Grant Rill access to your BigQuery project

Starting in Rill, your workspace has a Google Service Account associated with it. You will then go to your BigQuery project and add that Google Service Account as a member with BigQuery Data Viewer permission. To keep everything in one place for this tutorial, we'll walk you through granting access here. These instructions call also be found here.

  1. Find your Google Cloud Service Account by logging into Rill and clicking on Integrations. Your Google Cloud Service Account will be displayed. It will be of the form organization-workspace@rilldata.iam.gserviceaccount.com.

  2. Go to your Google Cloud Console and select the project to which you want to grant access.

  3. Open the sidebar menu by clicking the 3 lines button in the top left, then choose IAM & Admin then click on IAM https://console.cloud.google.com/iam-admin/iam

  4. In the IAM menu click the ADD button. This will display a form where you can input the service accounts that can access your project and the permissions with which they can access it.

  5. In the New members field, enter your google service account, found in step 1.

  6. Select the role BigQuery Data Viewer. This will permit Rill to fetch your projects tables into BigQuery.

  7. Click on save.

Ingest a BigQuery table into Rill

Now that you've given Rill permission to access your BigQuery data, you'll load your BigQuery dataset into Rill.

  1. Go to your BigQuery dataset, select the table you want to load, and click on Details to find the table id. Copy the table id into your clipboard. You will use this table id when you load your data so save it away - either keep it in your clipboard or copy it into a document.

  2. In Rill, click on Druid Console

    This is a button in the upper right of RCC. A new tab will be created for you that displays the Druid console. You'll see Load Data, Ingestion, and Query tabs. If you don't see the Load Data tab, you will need to ask your Rill admin for Editor privilege.

  3. Click on the Load Data.

  4. If you see a screen with two buttons that say Start a new spec and Continue from previous spec, choose Start a new spec.

  5. You should see a variety of connector tiles. Click on the Google BigQuery tile

  6. Click on Connect Data

  7. **Paste the table id from BigQuery that you copied into your clipboard into the Table ID field and click Apply.

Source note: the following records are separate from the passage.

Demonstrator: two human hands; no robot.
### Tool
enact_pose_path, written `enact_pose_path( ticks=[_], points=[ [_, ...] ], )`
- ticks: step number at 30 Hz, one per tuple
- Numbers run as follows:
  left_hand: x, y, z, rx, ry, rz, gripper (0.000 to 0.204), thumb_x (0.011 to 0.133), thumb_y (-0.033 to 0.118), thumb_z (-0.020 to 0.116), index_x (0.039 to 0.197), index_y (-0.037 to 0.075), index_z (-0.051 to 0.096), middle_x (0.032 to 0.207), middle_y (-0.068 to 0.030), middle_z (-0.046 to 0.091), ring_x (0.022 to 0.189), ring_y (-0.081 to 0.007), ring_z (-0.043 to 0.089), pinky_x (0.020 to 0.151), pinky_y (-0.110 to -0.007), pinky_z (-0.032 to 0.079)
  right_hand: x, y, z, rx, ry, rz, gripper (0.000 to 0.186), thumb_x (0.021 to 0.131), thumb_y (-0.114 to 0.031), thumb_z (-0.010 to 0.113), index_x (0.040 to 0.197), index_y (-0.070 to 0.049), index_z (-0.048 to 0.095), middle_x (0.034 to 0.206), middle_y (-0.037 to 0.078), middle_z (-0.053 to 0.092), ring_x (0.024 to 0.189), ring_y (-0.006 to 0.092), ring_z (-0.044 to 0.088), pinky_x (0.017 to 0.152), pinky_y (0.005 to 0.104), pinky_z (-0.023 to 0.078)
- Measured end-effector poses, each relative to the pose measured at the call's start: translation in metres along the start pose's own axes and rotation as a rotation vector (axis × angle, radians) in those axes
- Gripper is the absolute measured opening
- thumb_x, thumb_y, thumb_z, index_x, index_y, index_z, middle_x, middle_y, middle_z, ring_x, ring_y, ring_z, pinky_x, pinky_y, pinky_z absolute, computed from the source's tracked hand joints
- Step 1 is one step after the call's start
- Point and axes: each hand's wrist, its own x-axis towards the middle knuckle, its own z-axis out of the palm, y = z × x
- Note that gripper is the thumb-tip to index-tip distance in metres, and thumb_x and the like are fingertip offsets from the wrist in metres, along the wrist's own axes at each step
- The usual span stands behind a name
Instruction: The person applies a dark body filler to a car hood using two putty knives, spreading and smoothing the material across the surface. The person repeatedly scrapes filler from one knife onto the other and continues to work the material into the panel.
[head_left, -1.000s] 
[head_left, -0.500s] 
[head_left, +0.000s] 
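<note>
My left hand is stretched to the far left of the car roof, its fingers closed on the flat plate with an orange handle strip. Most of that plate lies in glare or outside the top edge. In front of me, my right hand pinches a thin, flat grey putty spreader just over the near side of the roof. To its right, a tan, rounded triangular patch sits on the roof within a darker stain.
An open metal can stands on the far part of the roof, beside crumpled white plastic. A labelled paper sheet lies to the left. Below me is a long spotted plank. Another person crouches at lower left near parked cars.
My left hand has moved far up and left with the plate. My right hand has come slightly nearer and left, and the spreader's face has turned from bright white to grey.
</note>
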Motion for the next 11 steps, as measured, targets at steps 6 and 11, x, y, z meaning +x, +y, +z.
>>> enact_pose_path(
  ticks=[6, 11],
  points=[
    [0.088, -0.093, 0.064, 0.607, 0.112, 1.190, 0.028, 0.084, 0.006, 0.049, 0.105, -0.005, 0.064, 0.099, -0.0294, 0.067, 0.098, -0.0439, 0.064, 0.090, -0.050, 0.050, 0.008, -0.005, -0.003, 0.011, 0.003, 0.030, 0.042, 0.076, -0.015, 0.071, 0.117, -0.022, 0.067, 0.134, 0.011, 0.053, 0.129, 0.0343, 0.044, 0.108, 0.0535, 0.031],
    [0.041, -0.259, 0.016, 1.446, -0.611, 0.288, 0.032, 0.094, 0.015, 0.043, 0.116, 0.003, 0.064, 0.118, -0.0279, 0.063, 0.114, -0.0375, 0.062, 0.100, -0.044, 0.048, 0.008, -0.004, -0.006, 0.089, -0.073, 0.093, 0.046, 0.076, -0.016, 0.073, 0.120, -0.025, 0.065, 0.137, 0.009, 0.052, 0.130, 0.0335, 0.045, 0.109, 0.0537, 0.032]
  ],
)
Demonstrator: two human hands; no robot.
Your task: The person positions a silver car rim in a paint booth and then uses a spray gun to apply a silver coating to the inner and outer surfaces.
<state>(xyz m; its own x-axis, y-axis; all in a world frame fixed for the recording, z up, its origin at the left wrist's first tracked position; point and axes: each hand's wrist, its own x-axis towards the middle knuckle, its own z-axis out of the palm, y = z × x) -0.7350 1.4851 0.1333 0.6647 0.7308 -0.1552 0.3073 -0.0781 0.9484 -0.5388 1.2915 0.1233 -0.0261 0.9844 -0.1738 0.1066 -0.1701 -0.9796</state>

  8. You should see a preview of your data

  9. Proceed through Druid Data Ingestion, clicking Next in the bottom right to step through the various ingestions stages. Remember to name your dataset appropriately in the Publish stage

  10. Submit your ingestion spec in the final stage. When the status of the job says Success, click on the Query tab at the top to go to the Druid SQL console and use SQL to query your new dataset.